With three weeks of punishing racing still ahead of him and a dislocated shoulder, Adam Hansen would not need more excuses to pull out of the Tour de France.
But, looking to complete a 12th consecutive Grand Tour, the Australian takes a different view on his case.
''It's only pain, right?'' said the 34-year-old Hansen at the start of the Tour de France third stage on Monday. ''The doctor said the worst part will be the next three or four days and then it should get better. I will try, knowing that it's going to be a long way to the finish.''
Hansen was one of the many riders who crashed during the rain-soaked and chaotic Stage 2 along the Dutch coast.
Hansen, who suffered a similar injury three weeks ago, hopes a good night of sleep and the support from his team will help him through his ordeal.
''I don't feel very good. When I'm in a fixed position it's all right. But I can't pull up on the handlebars so I can't sprint,'' he said. ''They gave me pain killers last night, I had my best sleep ever, didn't want to wake up.''
If Hansen, who has not missed a Grand Tour since riding the 2011 Vuelta, manages to reach the finish on the Champs Elysees, he will equal the record of Spanish rider Bernardo Ruiz, who rode 12 in a row between 1954 and 1958.
By claiming the race leader's jersey in a sixth different Tour de France, Fabian Cancellara not only equaled one of Belgian great Eddy Merck's feats. He also earned a nice present for his wife.

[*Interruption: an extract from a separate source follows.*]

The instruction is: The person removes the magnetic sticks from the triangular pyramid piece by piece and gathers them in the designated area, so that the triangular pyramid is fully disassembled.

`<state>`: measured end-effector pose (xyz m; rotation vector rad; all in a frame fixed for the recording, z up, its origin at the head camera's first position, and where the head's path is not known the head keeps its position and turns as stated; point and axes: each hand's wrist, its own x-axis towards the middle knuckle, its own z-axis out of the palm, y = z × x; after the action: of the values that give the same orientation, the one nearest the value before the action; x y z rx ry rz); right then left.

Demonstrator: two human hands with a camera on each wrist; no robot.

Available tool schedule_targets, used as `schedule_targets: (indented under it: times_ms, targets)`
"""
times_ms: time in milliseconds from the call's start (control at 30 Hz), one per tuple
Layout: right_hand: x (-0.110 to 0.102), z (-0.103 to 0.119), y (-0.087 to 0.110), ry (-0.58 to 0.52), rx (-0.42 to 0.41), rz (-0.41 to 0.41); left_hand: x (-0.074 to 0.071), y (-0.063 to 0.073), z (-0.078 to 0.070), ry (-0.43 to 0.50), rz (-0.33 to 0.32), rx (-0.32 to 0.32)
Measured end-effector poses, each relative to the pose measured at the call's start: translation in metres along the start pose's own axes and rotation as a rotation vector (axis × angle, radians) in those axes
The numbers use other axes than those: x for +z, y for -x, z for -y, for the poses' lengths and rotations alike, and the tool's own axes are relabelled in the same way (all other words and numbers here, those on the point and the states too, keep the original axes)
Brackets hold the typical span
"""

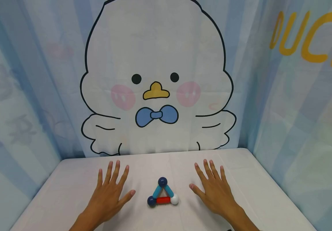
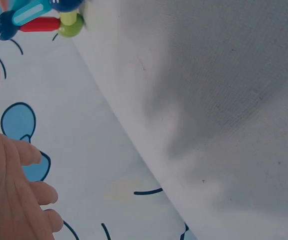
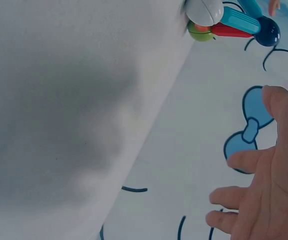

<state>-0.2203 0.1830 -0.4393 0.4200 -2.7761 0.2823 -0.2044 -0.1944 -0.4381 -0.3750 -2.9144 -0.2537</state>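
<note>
A magnetic ball-and-rod toy frame stands on the table between my hands. From above it is a triangle of two dark blue balls, a white ball, two light blue rods and a red rod. The left wrist view adds a green ball under a dark blue one, joined by a short yellow-green rod. To the left of the frame, my left hand is spread palm down over the table, holding nothing. On the other side my right hand is spread the same way, its thumb towards the white ball.
The table has a white cover and rounded back corners. Behind it hangs a curtain with a cartoon duck, and pale blue curtains flank both sides. A small dark object shows at the right wrist.
</note>
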Motion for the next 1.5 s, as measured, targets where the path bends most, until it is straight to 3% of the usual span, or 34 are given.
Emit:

Before the start of Monday's third stage in Antwerp, a city known for its diamonds, the 34-year-old Swiss rider was offered a trophy worth 25,000 euros ($27,560) incrusted with 120 gems. A precious gift, especially when compared to the daily prize money for wearing the yellow jersey: a meager 7,000 euros ($7,700).
Competing in his last Tour, Cancellara won his 29th yellow jersey 11 years after claiming the first one in Liege.
Only Bernard Hinault has done better than Merckx and Cancellara, wearing the coveted shirt in eight Tours, from 1978 to 1986.
A time trial specialist also excelling in one-day classics, Cancellara confirmed that he won't be competing in next year's Tour, which will start at the historic Mont Saint-Michel abbey in Normandy, without an opening stage against the clock.
''I want to quit the sport with good memories,'' he said.